• **What the task requires**
Type out the data again. Keep every line exactly the same.

• **Supplied data**

* * * * *

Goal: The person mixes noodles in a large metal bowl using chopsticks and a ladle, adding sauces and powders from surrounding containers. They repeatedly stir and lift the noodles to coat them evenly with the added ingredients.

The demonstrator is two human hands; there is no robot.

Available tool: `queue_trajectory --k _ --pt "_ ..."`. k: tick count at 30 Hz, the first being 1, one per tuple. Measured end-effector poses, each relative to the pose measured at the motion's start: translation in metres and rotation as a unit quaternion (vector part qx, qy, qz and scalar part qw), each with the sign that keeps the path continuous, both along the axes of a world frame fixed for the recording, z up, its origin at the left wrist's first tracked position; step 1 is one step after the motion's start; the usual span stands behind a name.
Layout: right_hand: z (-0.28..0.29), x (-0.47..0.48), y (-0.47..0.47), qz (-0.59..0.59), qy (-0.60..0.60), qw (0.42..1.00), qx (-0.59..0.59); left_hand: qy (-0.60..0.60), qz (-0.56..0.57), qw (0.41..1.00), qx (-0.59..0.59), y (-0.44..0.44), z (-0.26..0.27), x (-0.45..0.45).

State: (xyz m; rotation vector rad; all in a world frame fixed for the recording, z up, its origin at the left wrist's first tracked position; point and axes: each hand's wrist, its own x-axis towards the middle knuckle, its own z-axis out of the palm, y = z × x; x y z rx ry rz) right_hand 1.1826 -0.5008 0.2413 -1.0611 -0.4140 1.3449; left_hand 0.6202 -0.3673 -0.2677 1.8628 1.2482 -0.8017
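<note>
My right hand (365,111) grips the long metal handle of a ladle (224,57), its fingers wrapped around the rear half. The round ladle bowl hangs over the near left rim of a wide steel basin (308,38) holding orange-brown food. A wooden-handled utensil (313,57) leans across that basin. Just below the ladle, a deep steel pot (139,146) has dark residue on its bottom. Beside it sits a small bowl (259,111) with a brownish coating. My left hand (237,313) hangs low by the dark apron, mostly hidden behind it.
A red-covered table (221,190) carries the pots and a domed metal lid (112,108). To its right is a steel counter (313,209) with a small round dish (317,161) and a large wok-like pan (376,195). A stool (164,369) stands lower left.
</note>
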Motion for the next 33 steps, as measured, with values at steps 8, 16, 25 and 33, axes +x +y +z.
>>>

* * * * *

• **Result for this task**
Goal: The person mixes noodles in a large metal bowl using chopsticks and a ladle, adding sauces and powders from surrounding containers. They repeatedly stir and lift the noodles to coat them evenly with the added ingredients.

The demonstrator is two human hands; there is no robot.

Available tool: `queue_trajectory --k _ --pt "_ ..."`. k: tick count at 30 Hz, the first being 1, one per tuple. Measured end-effector poses, each relative to the pose measured at the motion's start: translation in metres and rotation as a unit quaternion (vector part qx, qy, qz and scalar part qw), each with the sign that keeps the path continuous, both along the axes of a world frame fixed for the recording, z up, its origin at the left wrist's first tracked position; step 1 is one step after the motion's start; the usual span stands behind a name.
Layout: right_hand: z (-0.28..0.29), x (-0.47..0.48), y (-0.47..0.47), qz (-0.59..0.59), qy (-0.60..0.60), qw (0.42..1.00), qx (-0.59..0.59); left_hand: qy (-0.60..0.60), qz (-0.56..0.57), qw (0.41..1.00), qx (-0.59..0.59), y (-0.44..0.44), z (-0.26..0.27), x (-0.45..0.45).

State: (xyz m; rotation vector rad; all in a world frame fixed for the recording, z up, its origin at the left wrist's first tracked position; point and axes: each hand's wrist, its own x-axis towards the middle knuckle, its own z-axis out of the palm, y = z × x; x y z rx ry rz) right_hand 1.1826 -0.5008 0.2413 -1.0611 -0.4140 1.3449; left_hand 0.6202 -0.3673 -0.2677 1.8628 1.2482 -0.8017
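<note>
My right hand (365,111) grips the long metal handle of a ladle (224,57), its fingers wrapped around the rear half. The round ladle bowl hangs over the near left rim of a wide steel basin (308,38) holding orange-brown food. A wooden-handled utensil (313,57) leans across that basin. Just below the ladle, a deep steel pot (139,146) has dark residue on its bottom. Beside it sits a small bowl (259,111) with a brownish coating. My left hand (237,313) hangs low by the dark apron, mostly hidden behind it.
A red-covered table (221,190) carries the pots and a domed metal lid (112,108). To its right is a steel counter (313,209) with a small round dish (317,161) and a large wok-like pan (376,195). A stool (164,369) stands lower left.
</note>
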Motion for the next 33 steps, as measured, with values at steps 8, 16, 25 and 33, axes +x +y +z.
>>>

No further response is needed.